Theoretical and Biological Investigations of Newly Synthesized Co(II)-salphen Complexes Derived from Salphen Ligands

A series of five cobalt(II)-salphen complexes, C1-C5 were synthesized from the known salphen ligands, L1-L5 [N, N'-(X)bis(salicylidene)1,2-phenylenediamine] {where X = H(L1), Cl(L2), Br(L3), CH3(L4), OCH3(L5)} and characterized by elemental analyses, magnetic moments, molar conductance, UV-visible, FT-IR, H1NMR, ESI-MS and PXRD spectral measurements. The theoretical stabilities and optimized structures of the complexes were explored from Density Functional Theory (DFT) calculations. The binding propensities of the synthesized complexes with Bovine Serum Albumin (BSA) were investigated via absorption titration, fluorescence and electrochemical studies. The values of the Stern-Volmer constant, binding constant and number of binding sites determined were indicative of significant binding of all the complexes. The higher values (in the order of 1012 M1s-1) of Kq, indicate the behavior of static quenching via ground state complex formation of BSA with complexes.

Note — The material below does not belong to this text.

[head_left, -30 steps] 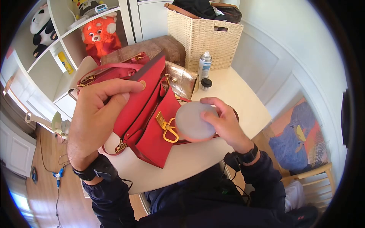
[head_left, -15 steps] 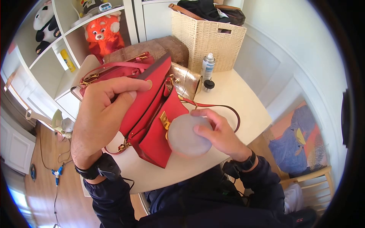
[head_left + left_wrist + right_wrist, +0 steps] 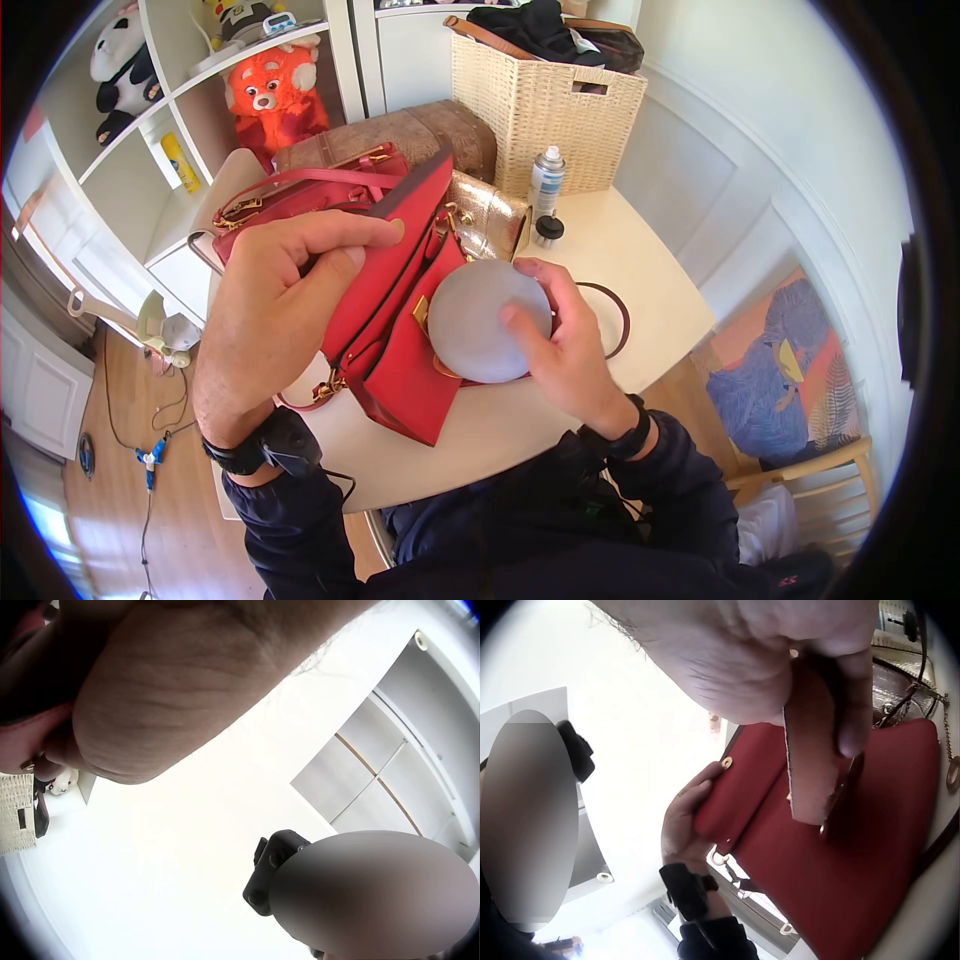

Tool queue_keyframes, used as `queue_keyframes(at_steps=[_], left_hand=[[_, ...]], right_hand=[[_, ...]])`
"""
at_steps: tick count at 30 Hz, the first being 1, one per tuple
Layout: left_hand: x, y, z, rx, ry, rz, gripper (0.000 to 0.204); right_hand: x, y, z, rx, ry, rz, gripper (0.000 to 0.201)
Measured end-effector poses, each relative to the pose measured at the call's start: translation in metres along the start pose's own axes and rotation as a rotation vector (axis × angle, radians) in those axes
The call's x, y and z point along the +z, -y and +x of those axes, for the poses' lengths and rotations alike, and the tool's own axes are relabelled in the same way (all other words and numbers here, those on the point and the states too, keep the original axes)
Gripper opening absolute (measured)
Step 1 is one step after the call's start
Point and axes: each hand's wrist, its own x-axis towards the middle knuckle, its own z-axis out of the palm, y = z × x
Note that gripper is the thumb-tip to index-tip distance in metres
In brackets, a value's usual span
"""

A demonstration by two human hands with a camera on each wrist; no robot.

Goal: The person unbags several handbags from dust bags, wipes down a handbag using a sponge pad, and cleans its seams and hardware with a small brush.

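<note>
My left hand (image 3: 285, 300) pinches the raised flap (image 3: 425, 200) of a red handbag (image 3: 400, 390) between thumb and forefinger. A round gold fitting shows by the fingertip. In my right hand (image 3: 575, 350) is a round grey pad (image 3: 475, 320), held with the thumb on its grey face and the fingers behind. The pad overlaps the bag's gold clasp (image 3: 421, 310) in the head view. Seen from the right wrist, the pad's reddish-brown side (image 3: 810, 757) stands close over the bag's red front (image 3: 832, 862). The left wrist view shows mostly the left palm (image 3: 165, 697).
Behind stand another red bag (image 3: 285, 200), a shiny gold bag (image 3: 490, 215) and a brown patterned bag (image 3: 400, 135). A spray can (image 3: 546, 182) and small black-capped bottle (image 3: 548, 231) stand on the white table (image 3: 640, 280), near a woven basket (image 3: 545, 115). A strap loops at right.
The right hand has brought the pad left across the bag's front, dipping toward the near edge and then rising again. My left hand keeps its pinch on the flap.
</note>
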Motion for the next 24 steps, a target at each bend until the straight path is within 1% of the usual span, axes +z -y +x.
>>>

Molecular modeling studies predicted the affinity energies for suitable binding conformations ranging from -7.4 to -8.2 kcal/mol for the system. Although all complexes exhibit binding ability, C2 and C3 bearing electron withdrawing groups seems to bind more favorably to BSA interaction. The antimicrobial screening results demonstrate that the complexes, C1-C5 exhibited well defined inhibitory effect than the free ligands. The observed percentage of cell viability (IC50 values ranging 14-123 mu M) against A549 cell lines suggests the potential efficacy of all the complexes. Notably, C2 and C3 possessing electron withdrawing moiety exhibited superior anticancer potency than the other complexes.